Emydocephalus ijimae, commonly known as Ijima's sea snake and turtlehead sea snake, is a species of snake in the family Elapidae. The species occurs in East Asia, in the shallow coastal waters of the north-western Pacific Ocean. E. ijimae feeds exclusively on the eggs of coral reef fishes, which makes it an important predator for maintaining a healthy coral reef ecosystem.

==Etymology==
The specific name, ijimae, is in honor of Japanese zoologist Isao Ijima (1861–1921).

==Geographic range==
E. ijimae is found off the coasts of China, Japan (including the Ryukyu Islands), and Taiwan.

==Sex and growth==
E. ijimae exhibits sexual size dimorphism with males reaching a snout-to-vent length (SVL) typically less than 75 cm and females sometimes exceeding 80 cm. Females also have a larger body weight (BW) of 170–600 g compared to the males which weigh 70–350 g. The female BW also experiences greater fluctuations than the male BW. Adult males typically see an increase in BW from early spring to late summer and females occasionally undergo a rapid BW decrease from late autumn to early spring followed by a steady weight regain.

SVL in newborn E. ilijmae is 266–342 mm.

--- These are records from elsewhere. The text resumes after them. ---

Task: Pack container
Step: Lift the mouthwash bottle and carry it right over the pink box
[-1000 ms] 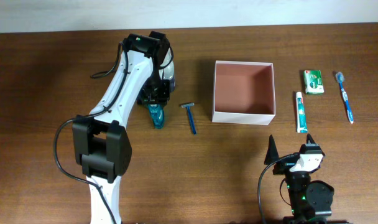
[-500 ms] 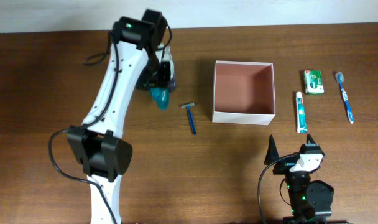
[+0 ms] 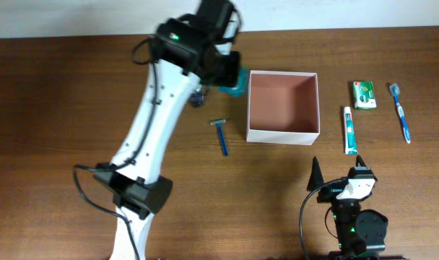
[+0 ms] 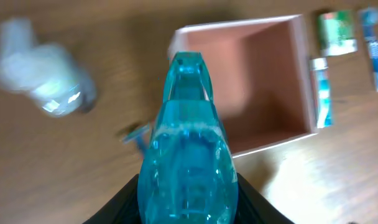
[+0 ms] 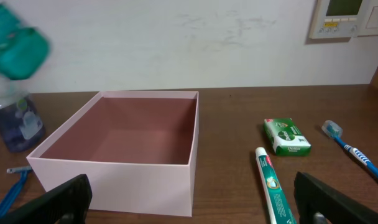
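The container (image 3: 283, 133) is a square white-walled box with a pinkish-brown inside; it also shows in the left wrist view (image 4: 282, 134) and the right wrist view (image 5: 114, 180). My left gripper (image 3: 230, 76) is shut on a teal blue bottle (image 4: 188, 155) and holds it in the air just left of the container's far left corner; the bottle shows teal in the right wrist view (image 5: 15, 42). My right gripper (image 5: 189, 205) is open and empty, low at the table's front, facing the container.
A blue razor (image 3: 222, 136) lies left of the container. A clear bottle (image 5: 12, 118) stands behind it on the left. A toothpaste tube (image 3: 349, 130), a green packet (image 3: 363, 94) and a blue toothbrush (image 3: 401, 112) lie right of the container.
My left gripper has lifted the teal bottle off the table and carried it right and back, from beside the razor to the container's far left corner. The right arm has not moved.
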Tool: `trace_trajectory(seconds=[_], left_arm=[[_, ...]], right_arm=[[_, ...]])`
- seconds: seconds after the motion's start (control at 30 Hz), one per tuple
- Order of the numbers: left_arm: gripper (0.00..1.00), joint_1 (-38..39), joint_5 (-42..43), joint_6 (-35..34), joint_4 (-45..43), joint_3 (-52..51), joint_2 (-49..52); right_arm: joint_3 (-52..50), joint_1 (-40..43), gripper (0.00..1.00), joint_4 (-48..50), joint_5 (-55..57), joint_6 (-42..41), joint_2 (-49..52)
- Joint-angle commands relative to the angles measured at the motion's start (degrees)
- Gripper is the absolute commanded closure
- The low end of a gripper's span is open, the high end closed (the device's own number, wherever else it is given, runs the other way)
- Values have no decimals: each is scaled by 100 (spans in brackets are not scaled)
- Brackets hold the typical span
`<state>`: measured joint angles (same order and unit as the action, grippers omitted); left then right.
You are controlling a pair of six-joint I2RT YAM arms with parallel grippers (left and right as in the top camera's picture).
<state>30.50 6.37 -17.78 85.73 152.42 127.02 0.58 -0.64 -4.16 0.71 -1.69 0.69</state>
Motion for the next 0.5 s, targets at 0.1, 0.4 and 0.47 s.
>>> trace_trajectory(seconds=[0.1, 0.4, 0.47], left_arm=[[81, 470, -363, -153, -772, 157, -59], [81, 658, -682, -192, -1853, 138, 68], [81, 660, -678, -192, -1978, 138, 203]], right_arm=[[-26, -42, 1, -42, -28, -2, -44], [-26, -42, 1, -42, -28, -2, -44], [-26, -42, 1, -42, -28, -2, -44]])
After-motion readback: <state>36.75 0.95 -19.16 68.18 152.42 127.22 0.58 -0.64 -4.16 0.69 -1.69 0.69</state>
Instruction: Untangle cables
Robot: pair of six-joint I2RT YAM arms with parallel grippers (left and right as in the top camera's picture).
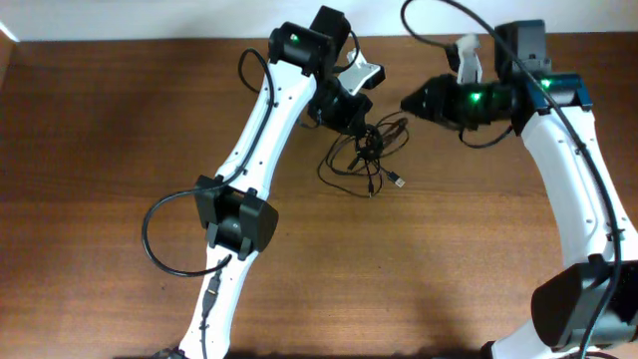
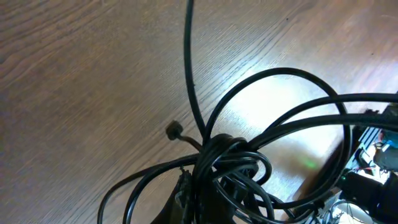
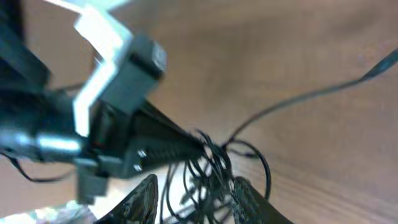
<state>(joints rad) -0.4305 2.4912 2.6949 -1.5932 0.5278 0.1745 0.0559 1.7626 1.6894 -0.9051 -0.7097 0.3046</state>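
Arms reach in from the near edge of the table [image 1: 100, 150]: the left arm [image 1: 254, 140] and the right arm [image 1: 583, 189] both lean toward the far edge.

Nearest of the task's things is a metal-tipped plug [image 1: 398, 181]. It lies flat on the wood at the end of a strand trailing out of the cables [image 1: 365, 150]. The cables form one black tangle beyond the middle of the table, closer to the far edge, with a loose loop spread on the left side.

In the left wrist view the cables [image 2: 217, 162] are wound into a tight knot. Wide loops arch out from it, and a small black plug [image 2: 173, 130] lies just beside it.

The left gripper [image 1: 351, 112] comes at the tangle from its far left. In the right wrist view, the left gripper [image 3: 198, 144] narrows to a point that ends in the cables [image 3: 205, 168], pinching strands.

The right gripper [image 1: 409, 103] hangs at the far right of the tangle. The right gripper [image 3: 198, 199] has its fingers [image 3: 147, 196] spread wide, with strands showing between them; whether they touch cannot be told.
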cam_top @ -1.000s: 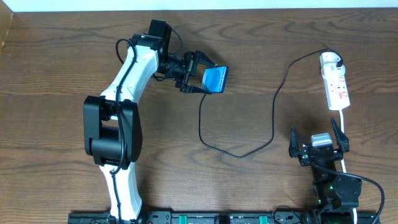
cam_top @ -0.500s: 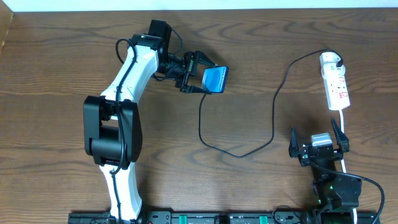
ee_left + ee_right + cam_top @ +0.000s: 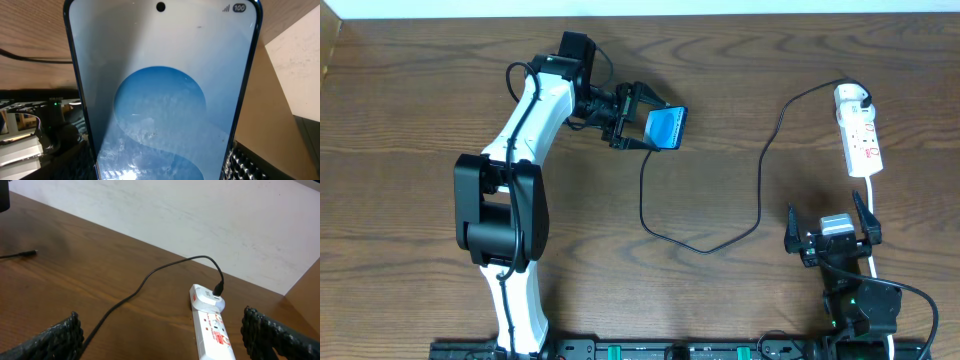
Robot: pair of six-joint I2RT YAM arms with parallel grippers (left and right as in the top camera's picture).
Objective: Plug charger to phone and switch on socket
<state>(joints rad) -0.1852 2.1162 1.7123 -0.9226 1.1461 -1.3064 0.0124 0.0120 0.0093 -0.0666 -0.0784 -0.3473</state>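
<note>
My left gripper point(image 3: 644, 124) is shut on the phone point(image 3: 668, 128) and holds it tilted above the table at the back centre. In the left wrist view the phone's blue screen point(image 3: 160, 90) fills the frame between my fingers point(image 3: 160, 167). The charger's black cable point(image 3: 758, 190) loops across the table. Its tip point(image 3: 647, 156) lies just below the phone; in the right wrist view the tip point(image 3: 30, 254) lies loose on the wood. Its white plug point(image 3: 850, 96) sits in the socket strip point(image 3: 863, 140). My right gripper point(image 3: 826, 214) is open and empty, just short of the strip point(image 3: 214, 332).
The strip's white cord point(image 3: 874, 190) runs down past my right gripper. The table's back edge meets a pale wall point(image 3: 200, 220). The left arm's black base point(image 3: 500, 215) stands at the left.
</note>
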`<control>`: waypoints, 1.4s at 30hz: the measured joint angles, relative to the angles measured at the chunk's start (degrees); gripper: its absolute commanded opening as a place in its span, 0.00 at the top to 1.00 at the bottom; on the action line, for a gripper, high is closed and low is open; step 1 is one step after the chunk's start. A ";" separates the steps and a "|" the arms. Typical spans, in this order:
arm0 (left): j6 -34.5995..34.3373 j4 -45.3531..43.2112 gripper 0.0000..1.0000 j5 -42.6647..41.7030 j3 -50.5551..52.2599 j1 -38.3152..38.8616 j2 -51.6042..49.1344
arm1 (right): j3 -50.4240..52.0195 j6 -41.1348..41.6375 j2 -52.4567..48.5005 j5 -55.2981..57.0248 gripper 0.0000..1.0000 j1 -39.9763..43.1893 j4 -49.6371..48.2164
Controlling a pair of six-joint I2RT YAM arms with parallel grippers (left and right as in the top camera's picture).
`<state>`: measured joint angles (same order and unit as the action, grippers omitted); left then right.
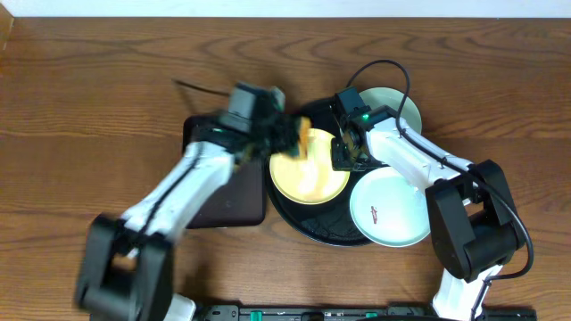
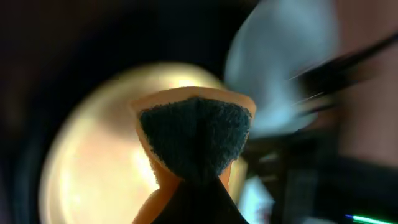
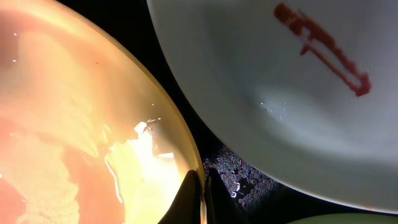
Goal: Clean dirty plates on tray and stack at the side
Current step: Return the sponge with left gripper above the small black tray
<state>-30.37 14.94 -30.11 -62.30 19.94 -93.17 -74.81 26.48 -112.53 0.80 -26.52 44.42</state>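
1. The pale yellow plate (image 1: 308,176), round, glossy and shallow, is seen lying at the middle of the round black tray (image 1: 308,225); bright glare is carried on its glaze in the right wrist view (image 3: 81,124).
2. Its far right rim is pinched by the right tool (image 3: 200,193), whose slim fingertips are clenched on the edge.
3. The far left part of the plate is met by a folded sponge (image 2: 193,143), made of orange foam with a dark, fuzzy scouring face. The sponge is grasped by the left tool (image 1: 284,135); whether it is pressed on the glaze cannot be told through the blur.
4. Just beside the yellow plate, a smeared mint-white plate (image 3: 280,93) is set on the tray's near right part, a red-brown streak (image 3: 323,46) being drawn across its smooth bowl.
5. A second mint-white plate (image 1: 394,105) is found off the tray, at its far right, partly hidden by the right arm.
6. A rectangular black tray (image 1: 236,201) is placed against the round tray's left, on the grained wooden surface (image 1: 89,107).
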 measured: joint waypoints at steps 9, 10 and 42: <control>1.49 16.81 0.92 0.72 -2.05 -8.31 13.79 | 0.02 0.00 0.00 0.00 0.99 0.00 -0.04; 2.14 20.15 0.92 3.23 -1.97 -8.83 13.77 | 0.02 0.00 0.00 0.00 0.99 0.00 -0.04; 10.75 12.26 0.92 28.83 8.04 -9.38 -0.98 | 2.25 -2.54 0.83 -0.46 0.99 0.04 -3.82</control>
<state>-19.62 27.20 -1.28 -54.26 10.57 -94.15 -72.55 23.94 -111.70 0.34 -26.48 40.60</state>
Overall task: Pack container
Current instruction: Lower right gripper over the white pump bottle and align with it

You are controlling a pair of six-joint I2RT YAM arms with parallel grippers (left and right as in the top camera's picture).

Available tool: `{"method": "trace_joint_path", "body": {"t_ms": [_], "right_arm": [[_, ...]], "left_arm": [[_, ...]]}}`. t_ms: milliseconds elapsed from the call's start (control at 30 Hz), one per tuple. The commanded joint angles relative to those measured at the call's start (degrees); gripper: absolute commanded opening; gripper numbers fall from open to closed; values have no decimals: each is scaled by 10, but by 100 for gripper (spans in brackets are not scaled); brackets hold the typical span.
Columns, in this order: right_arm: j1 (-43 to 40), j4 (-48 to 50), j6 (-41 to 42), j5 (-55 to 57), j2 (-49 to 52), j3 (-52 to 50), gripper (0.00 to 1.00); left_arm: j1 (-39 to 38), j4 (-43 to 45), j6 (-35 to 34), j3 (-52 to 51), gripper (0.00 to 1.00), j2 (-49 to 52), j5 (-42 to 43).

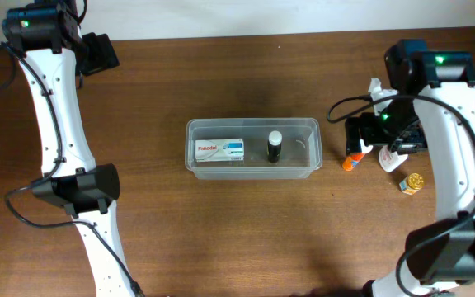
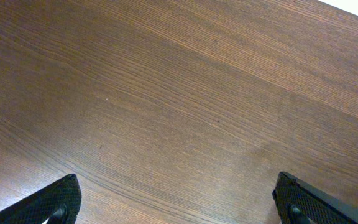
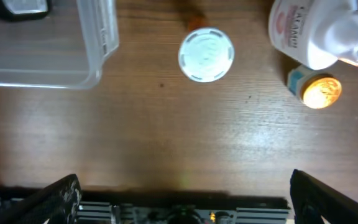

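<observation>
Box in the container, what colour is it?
The box is white with red and blue print, clearest overhead.

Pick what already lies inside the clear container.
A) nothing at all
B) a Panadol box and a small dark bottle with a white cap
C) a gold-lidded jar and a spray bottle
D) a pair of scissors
B: the overhead view shows the Panadol box and the small dark bottle within the container walls.

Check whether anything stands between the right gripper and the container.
Nothing visible does: only bare table lies between the open right gripper and the container; the white-capped bottle stands to one side, apart from it.
</observation>
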Motion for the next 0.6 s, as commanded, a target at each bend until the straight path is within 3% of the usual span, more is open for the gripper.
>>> {"method": "trace_joint_path", "body": {"t_ms": [0, 233, 567], "right_arm": [[-21, -1, 6, 40, -14, 33, 98], [-132, -1, 19, 69, -36, 81, 98], [-242, 43, -97, -82, -14, 70, 98]], "left_arm": [[1, 0, 9, 4, 99, -7, -7], [1, 0, 9, 4, 99, -7, -7], [1, 0, 9, 4, 99, -7, -7]]}}
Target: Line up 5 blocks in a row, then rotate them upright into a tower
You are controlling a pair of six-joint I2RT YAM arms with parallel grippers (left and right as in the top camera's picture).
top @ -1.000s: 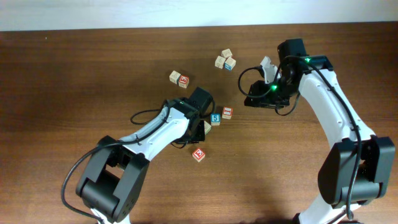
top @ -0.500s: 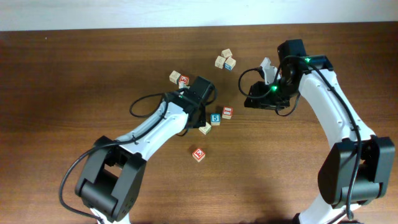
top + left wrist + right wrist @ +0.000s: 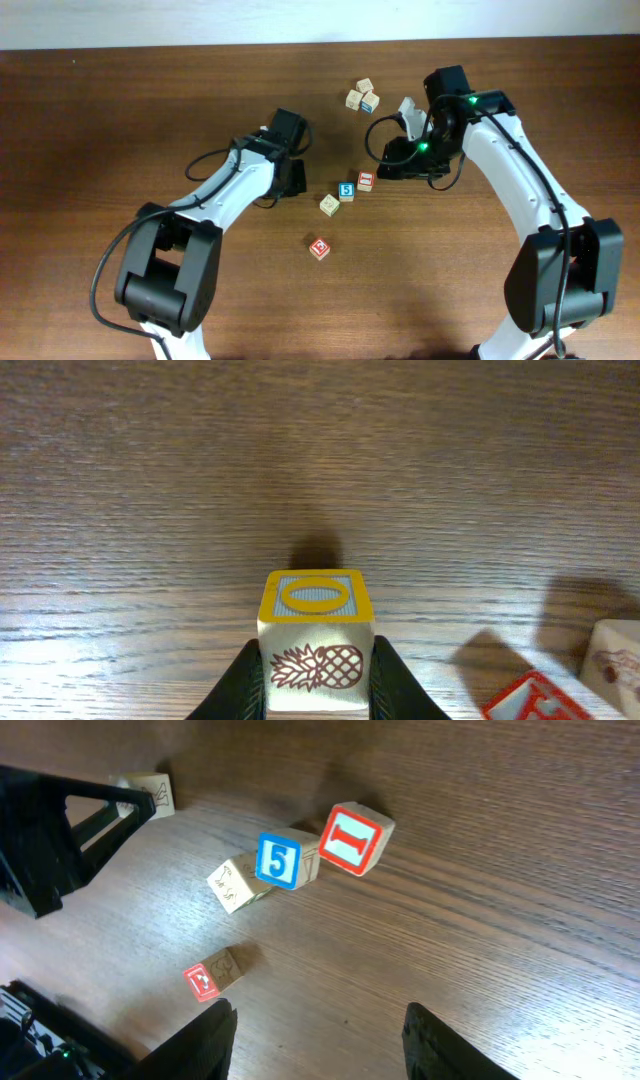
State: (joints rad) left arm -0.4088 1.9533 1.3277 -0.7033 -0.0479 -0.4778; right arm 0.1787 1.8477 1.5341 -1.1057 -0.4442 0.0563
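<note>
Three pale-wood cubes touch in a short diagonal line: a plain one [image 3: 329, 205], a blue "5" one [image 3: 346, 190] [image 3: 278, 860] and a red-marked one [image 3: 366, 181] [image 3: 353, 838]. Another red-marked cube [image 3: 319, 247] [image 3: 208, 977] lies apart, nearer the front. My left gripper [image 3: 293, 178] [image 3: 316, 682] is shut on a cube with a yellow-ringed top and a pineapple picture [image 3: 316, 635], left of the line. My right gripper [image 3: 390, 166] [image 3: 320, 1050] hangs open just right of the red-marked cube, with nothing between its fingers.
A plain cube and a blue-marked cube [image 3: 361, 97] sit together at the back. In the left wrist view a red-marked cube [image 3: 528, 697] and a plain cube [image 3: 615, 655] lie to the right of the held cube. The left arm [image 3: 240, 185] crosses the table's left middle.
My left gripper has drawn back up and to the left, away from the line of cubes, and now covers the pair of cubes behind. My right gripper has shifted left toward the red-marked cube.
</note>
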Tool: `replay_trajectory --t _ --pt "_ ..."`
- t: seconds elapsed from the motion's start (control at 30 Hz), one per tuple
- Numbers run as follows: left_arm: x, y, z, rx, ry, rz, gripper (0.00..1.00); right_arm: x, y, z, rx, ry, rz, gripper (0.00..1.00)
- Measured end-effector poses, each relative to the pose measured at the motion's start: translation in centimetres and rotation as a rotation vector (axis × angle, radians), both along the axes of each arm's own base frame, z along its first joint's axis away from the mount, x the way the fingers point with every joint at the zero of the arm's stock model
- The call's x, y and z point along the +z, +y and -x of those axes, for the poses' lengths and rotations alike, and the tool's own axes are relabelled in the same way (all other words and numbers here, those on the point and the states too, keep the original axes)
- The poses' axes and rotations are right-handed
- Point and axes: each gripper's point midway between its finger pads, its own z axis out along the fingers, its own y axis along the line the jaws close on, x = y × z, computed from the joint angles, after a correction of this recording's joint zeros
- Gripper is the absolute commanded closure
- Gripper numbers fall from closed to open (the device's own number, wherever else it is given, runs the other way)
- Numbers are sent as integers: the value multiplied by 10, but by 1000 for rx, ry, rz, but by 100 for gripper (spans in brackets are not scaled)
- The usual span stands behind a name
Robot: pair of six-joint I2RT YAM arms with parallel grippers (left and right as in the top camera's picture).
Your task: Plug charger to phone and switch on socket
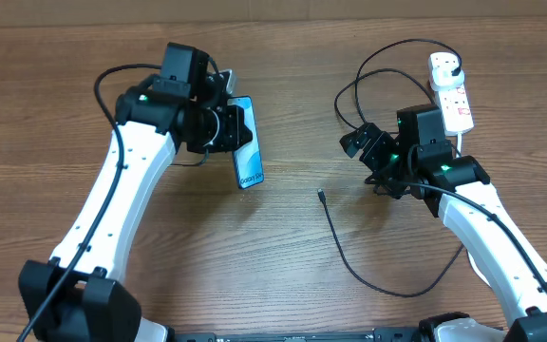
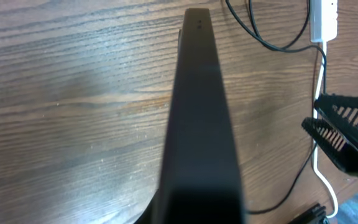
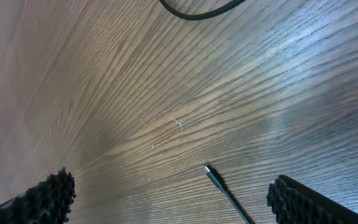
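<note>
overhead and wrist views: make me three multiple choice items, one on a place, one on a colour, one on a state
1. Where in the overhead view is the white elongated power strip?
A) centre
B) top right
C) bottom left

2. What colour is the screen of the slim rectangular black-edged smartphone?
A) light blue
B) red
C) yellow

3. What is the state of the right end effector?
A) shut on the smartphone
B) shut on a cable
C) open, holding nothing

Answers:
1 B, it lies near the upper right corner.
2 A, the screen shows light blue from overhead.
3 C, its jaws stand wide apart, and the tip of the long thin black charger cable lies free between them.
</note>
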Motion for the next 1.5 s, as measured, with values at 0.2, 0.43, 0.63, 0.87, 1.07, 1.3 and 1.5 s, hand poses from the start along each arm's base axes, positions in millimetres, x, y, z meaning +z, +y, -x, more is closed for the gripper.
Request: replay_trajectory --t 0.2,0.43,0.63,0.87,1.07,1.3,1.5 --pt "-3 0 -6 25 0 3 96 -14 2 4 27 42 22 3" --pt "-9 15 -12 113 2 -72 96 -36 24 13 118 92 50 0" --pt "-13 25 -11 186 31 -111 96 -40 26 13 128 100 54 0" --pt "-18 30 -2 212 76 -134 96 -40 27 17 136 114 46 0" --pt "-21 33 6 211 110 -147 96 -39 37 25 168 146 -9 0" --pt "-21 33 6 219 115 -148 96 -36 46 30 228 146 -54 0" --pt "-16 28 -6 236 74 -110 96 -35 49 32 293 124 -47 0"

Neonate males have been reported to grow 0.27 mm/day while neonate females grow 0.36 mm/day. The snakes reach maturity around the same age: Between 19 and 28 months for males and between 19 and 26 months for females.

==Reproduction==
E. ijimae is viviparous. Neonates begin reproductive activity in the second or third summer and third spring after birth. Studies have suggested that E. ijimae is an income breeder that relies on temporal energy intake to produce offspring.